Directions: Nothing may be dropped. Retype the whole listing exactly.

═══ Information provided

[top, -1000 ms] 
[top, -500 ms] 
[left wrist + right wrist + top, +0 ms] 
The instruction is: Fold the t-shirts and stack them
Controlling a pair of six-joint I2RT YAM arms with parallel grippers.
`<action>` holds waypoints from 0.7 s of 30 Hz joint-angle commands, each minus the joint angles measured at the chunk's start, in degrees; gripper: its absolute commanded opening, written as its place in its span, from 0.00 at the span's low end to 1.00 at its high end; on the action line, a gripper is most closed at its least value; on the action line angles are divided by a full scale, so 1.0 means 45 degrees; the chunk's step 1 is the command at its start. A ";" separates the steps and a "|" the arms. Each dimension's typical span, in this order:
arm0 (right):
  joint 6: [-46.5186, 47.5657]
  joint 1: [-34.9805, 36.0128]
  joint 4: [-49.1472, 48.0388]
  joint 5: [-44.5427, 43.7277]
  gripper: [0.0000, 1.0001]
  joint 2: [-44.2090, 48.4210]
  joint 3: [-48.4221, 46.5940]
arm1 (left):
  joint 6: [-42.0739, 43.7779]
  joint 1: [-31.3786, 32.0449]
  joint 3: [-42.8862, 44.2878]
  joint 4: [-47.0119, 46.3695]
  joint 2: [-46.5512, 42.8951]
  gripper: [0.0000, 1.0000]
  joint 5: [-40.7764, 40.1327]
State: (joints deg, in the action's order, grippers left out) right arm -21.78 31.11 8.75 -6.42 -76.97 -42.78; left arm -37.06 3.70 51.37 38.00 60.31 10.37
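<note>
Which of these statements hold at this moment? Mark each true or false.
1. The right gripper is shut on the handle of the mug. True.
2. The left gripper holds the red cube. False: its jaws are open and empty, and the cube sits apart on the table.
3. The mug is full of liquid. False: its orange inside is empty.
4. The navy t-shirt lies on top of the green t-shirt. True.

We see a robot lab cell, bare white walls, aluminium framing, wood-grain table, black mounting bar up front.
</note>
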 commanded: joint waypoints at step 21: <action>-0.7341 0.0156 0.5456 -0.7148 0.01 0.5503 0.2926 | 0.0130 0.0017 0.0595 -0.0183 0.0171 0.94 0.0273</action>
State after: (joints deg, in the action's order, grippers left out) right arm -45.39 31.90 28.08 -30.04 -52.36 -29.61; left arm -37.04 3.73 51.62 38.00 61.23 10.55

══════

Response to the task:
[top, -1000 ms] 
[top, -500 ms] 
[left wrist + right wrist + top, +0 ms] 
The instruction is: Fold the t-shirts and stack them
Controlling a pair of six-joint I2RT YAM arms with parallel grippers.
`<action>` holds waypoints from 0.7 s of 30 Hz joint-angle commands, each minus the joint angles measured at the chunk's start, in degrees; gripper: its absolute commanded opening, written as its place in its span, from 0.00 at the span's low end to 1.00 at its high end; on the action line, a gripper is most closed at its least value; on the action line angles are divided by a full scale, so 1.0 means 45 degrees; the chunk's step 1 is the command at its start. A ";" separates the steps and a "|" the arms. Each dimension's typical span, in this order:
arm0 (right):
  joint 6: [-46.5186, 47.5657]
  joint 1: [-34.9805, 36.0128]
  joint 4: [-49.1472, 48.0388]
  joint 5: [-44.5427, 43.7277]
  gripper: [0.0000, 1.0001]
  joint 2: [-44.2090, 48.4210]
  joint 3: [-48.4221, 46.5940]
arm1 (left):
  joint 6: [-42.0739, 43.7779]
  joint 1: [-31.3786, 32.0449]
  joint 3: [-42.8862, 44.2878]
  joint 4: [-47.0119, 46.3695]
  joint 2: [-46.5512, 42.8951]
  gripper: [0.0000, 1.0000]
  joint 5: [-40.7764, 40.1327]
State: (joints deg, in the action's order, grippers left out) right arm -21.78 31.11 8.75 -6.42 -76.97 -42.78; left arm -37.06 3.70 51.37 38.00 60.31 10.37
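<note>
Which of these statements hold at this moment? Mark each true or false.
1. The right gripper is shut on the handle of the mug. True.
2. The left gripper holds the red cube. False: its jaws are open and empty, and the cube sits apart on the table.
3. The mug is full of liquid. False: its orange inside is empty.
4. The navy t-shirt lies on top of the green t-shirt. True.

We see a robot lab cell, bare white walls, aluminium framing, wood-grain table, black mounting bar up front.
</note>
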 commanded: joint waypoints at step 21: <action>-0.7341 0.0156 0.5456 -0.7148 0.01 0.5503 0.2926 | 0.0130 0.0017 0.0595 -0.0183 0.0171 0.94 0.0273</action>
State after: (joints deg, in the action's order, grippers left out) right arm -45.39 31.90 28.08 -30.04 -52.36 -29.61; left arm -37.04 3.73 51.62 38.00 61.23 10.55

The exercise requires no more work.